A disgruntled Lebanon Education Ministry employee opened fire Wednesday at colleagues at a ministry office, killing eight people and wounding five before he was apprehended by police, Beirut police officials and witnesses said.
A financial dispute was behind the shooting, and police dismissed any sectarian motives, Beirut police chief Maj. Gen. Walid Koleilat said. But others, noting the gunman was Muslim and most of his victims Christian, questioned whether religious divisions contributed to the violence.
Police said the gunman, identified as Ahmed Mansour, began firing in the air and then turned his gun on people in the offices of the teachers' compensation fund, a department of the Education Ministry. He was being held at a police station Wednesday afternoon.
Koleilat said the gunman, who had worked for the fund for 23 years, went methodically through offices, shooting. Some of the victims ran out onto a balcony to escape the gunfire, but the gunman shot through the windows, killing two, whose bodies rested on the edge of the railing.

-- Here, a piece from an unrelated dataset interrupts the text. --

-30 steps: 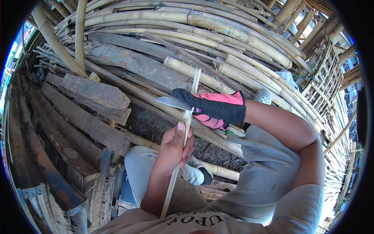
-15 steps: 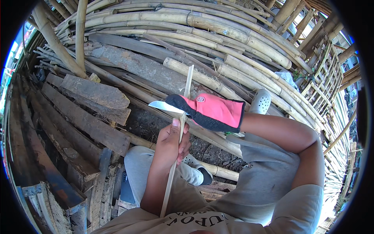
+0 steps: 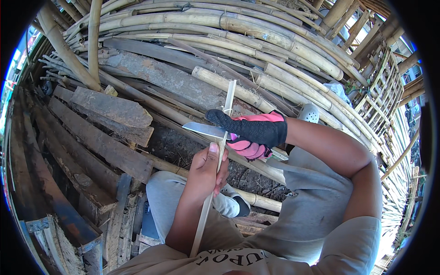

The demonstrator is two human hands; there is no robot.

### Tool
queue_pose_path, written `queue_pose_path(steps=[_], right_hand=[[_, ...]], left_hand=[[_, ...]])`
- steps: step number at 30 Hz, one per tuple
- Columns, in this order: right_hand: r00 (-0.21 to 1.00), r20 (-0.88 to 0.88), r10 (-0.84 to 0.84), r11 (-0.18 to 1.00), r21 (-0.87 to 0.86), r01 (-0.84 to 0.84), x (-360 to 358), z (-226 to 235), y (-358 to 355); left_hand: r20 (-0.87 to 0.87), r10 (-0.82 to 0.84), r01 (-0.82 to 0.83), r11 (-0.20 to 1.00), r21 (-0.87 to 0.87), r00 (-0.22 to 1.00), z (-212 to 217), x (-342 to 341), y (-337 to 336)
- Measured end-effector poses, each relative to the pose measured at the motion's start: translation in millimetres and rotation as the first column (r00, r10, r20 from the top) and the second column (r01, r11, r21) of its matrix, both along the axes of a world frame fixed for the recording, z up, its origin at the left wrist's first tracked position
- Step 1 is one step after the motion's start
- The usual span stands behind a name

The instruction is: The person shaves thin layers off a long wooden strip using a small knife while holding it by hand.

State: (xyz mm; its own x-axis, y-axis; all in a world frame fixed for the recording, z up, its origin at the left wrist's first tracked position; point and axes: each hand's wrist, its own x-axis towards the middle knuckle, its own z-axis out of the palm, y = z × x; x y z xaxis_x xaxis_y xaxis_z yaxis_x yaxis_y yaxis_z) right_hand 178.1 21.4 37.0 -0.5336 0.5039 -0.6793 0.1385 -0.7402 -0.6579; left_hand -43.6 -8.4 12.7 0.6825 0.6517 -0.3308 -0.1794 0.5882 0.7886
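A thin bamboo strip [image 3: 204, 215] slants up from my lap, its far end rising past both hands. My bare left hand [image 3: 209, 170] is closed around it near the middle, thumb laid along the strip. Just above, my right hand [image 3: 252, 133], in a pink and black glove, grips a knife; its handle is mostly hidden by the glove. The knife blade [image 3: 205, 129] points left and lies across the strip, touching it. The gloved thumb stretches along the back of the blade beside the strip. A thin curl of shaving hangs by the strip above the thumb.
Long bamboo poles [image 3: 183, 19] are stacked across the far side. Weathered wooden planks [image 3: 98, 133] lie to the left, and an upright bamboo post [image 3: 94, 46] stands behind them. A woven bamboo lattice [image 3: 376, 97] leans at the far right. My knees and light clogs are beneath my arms.
My gloved right hand has rolled over, now showing its dark palm side and pink fingers. The blade and the strip's upper end have shifted slightly right. My left hand keeps its grip.
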Motion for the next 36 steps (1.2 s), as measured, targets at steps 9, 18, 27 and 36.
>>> queue_pose_path(steps=[9, 18, 27, 36], right_hand=[[0.998, -0.06, -0.01, 1.0, 0.015, 0.011, -4, -8, 10], [0.993, 0.031, -0.111, 0.966, 0.24, 0.1, -12, 50, 12], [0.963, 0.12, -0.242, 0.926, 0.323, 0.193, 15, 2, 17], [0.827, 0.541, -0.154, 0.904, 0.416, -0.104, 26, -1, 35]], left_hand=[[0.065, 0.049, -0.045, 0.997, -0.056, 0.997, -11, 3, 11], [0.325, 0.001, 0.03, 0.995, -0.093, 0.946, -17, -11, 14], [0.177, 0.032, -0.005, 0.989, -0.151, 0.984, -29, 8, 14], [0.101, 0.055, -0.027, 0.965, -0.26, 0.993, -56, 27, 26]])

The building housing the fund is a few hundred yards from the main Education Ministry compound and across the street from the literature department of Lebanese University. About 200 police searled the area.
About 20 relatives waiting outside wept as the bodies were being removed from the scene nearly three hours after the attack. They wailed whenever a body was carried out and tried to rush through the police cordon to remove the sheet to identify the victim.
Colleagues of the gunman who were in the building at the time of the shooting said the 43-year-old man arrived at midmorning armed with two pistols and a Kalashnikov assault rifle. He went to the third floor, where the teachers' compensation fund has its offices and began shooting.
Among the dead was the woman who heads the fund, which deals with pay raises, bonuses, end of service payment as well as loans.